Dici Dici - 5 months ago 15
Java Question

What is the difference between a lambda and a method reference at a runtime level

I've experienced a problem that was happening using a method reference but not with lambdas. That code was the following :

(Comparator<ObjectNode> & Serializable) SOME_COMPARATOR::compare


or, with lambda,

(Comparator<ObjectNode> & Serializable) (a,b) -> SOME_COMPARATOR.compare(a,b)
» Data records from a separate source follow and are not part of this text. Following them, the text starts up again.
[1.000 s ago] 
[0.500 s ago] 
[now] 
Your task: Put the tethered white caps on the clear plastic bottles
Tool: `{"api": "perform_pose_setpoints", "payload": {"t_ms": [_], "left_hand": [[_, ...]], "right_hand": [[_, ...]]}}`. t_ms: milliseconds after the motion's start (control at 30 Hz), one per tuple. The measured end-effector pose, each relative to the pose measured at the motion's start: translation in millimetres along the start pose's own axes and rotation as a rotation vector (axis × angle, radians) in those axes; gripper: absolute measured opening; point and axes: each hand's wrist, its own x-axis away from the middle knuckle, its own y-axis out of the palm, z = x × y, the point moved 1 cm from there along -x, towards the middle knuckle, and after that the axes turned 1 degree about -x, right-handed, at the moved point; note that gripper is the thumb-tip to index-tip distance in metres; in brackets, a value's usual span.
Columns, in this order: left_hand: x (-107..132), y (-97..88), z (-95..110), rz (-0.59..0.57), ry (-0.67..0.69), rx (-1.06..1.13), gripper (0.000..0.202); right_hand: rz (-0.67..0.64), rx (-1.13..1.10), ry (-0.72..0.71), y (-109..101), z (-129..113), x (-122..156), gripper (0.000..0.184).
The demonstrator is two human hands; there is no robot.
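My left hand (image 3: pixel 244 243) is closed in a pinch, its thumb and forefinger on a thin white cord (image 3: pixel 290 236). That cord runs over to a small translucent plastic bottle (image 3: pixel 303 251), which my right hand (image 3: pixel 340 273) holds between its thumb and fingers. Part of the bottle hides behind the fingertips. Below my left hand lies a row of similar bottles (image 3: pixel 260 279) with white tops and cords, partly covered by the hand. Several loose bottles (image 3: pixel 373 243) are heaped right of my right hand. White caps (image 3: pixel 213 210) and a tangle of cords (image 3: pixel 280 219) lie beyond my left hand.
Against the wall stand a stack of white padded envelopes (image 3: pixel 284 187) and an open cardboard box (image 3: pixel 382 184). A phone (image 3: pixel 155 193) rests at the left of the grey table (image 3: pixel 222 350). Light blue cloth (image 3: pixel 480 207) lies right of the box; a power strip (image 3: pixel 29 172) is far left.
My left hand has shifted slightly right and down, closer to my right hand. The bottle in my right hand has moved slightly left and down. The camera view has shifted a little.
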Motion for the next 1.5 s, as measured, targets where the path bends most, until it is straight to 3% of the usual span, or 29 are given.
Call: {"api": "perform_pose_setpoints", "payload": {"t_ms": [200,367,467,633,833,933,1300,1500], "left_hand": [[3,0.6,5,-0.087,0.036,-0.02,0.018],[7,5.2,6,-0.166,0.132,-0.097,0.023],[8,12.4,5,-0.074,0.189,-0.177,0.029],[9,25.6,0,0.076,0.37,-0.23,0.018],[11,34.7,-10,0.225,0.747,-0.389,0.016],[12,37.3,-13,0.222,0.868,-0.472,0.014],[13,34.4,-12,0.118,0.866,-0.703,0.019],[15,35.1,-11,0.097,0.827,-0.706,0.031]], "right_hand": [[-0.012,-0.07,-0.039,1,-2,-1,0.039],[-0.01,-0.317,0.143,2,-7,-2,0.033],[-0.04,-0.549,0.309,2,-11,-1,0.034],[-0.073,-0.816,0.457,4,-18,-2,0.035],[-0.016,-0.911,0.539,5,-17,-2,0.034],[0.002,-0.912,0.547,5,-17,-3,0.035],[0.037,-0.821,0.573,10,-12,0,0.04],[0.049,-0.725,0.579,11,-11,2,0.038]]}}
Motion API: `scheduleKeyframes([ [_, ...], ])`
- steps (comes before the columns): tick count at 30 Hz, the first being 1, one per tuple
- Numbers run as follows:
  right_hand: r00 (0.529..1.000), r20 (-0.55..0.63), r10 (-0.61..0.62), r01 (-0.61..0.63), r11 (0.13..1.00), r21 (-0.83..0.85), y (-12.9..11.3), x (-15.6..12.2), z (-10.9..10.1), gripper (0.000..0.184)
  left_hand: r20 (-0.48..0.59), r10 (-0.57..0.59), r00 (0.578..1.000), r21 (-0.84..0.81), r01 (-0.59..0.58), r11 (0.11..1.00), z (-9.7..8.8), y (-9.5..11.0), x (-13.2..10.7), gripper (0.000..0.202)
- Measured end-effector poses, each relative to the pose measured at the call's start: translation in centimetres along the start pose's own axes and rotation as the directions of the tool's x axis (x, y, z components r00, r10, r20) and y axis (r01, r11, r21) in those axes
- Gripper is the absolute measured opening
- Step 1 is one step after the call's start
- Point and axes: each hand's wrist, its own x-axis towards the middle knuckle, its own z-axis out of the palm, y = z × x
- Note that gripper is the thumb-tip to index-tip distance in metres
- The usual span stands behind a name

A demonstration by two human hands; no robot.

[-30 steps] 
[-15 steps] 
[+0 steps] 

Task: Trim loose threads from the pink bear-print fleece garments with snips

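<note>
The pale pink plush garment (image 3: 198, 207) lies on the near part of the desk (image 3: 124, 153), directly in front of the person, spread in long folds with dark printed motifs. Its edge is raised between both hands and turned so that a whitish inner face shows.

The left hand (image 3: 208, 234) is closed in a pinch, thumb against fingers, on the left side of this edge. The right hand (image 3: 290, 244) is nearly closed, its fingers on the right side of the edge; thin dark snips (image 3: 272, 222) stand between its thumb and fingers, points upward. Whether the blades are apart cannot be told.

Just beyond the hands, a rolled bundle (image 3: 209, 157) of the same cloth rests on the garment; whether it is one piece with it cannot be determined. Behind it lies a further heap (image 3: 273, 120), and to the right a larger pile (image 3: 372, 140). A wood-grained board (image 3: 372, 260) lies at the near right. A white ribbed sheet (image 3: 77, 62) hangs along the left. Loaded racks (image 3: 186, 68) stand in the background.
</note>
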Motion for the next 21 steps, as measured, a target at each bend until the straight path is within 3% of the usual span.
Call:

Semantically, it is strictly the same, but in practice it is different as in the first case I get an exception in one of the Java serialization classes. My question is not about this exception, because the actual code is running in a more complicated context that has proved to have strange behaviour with serialization, so it would just make it too difficult to answer if I gave any more details.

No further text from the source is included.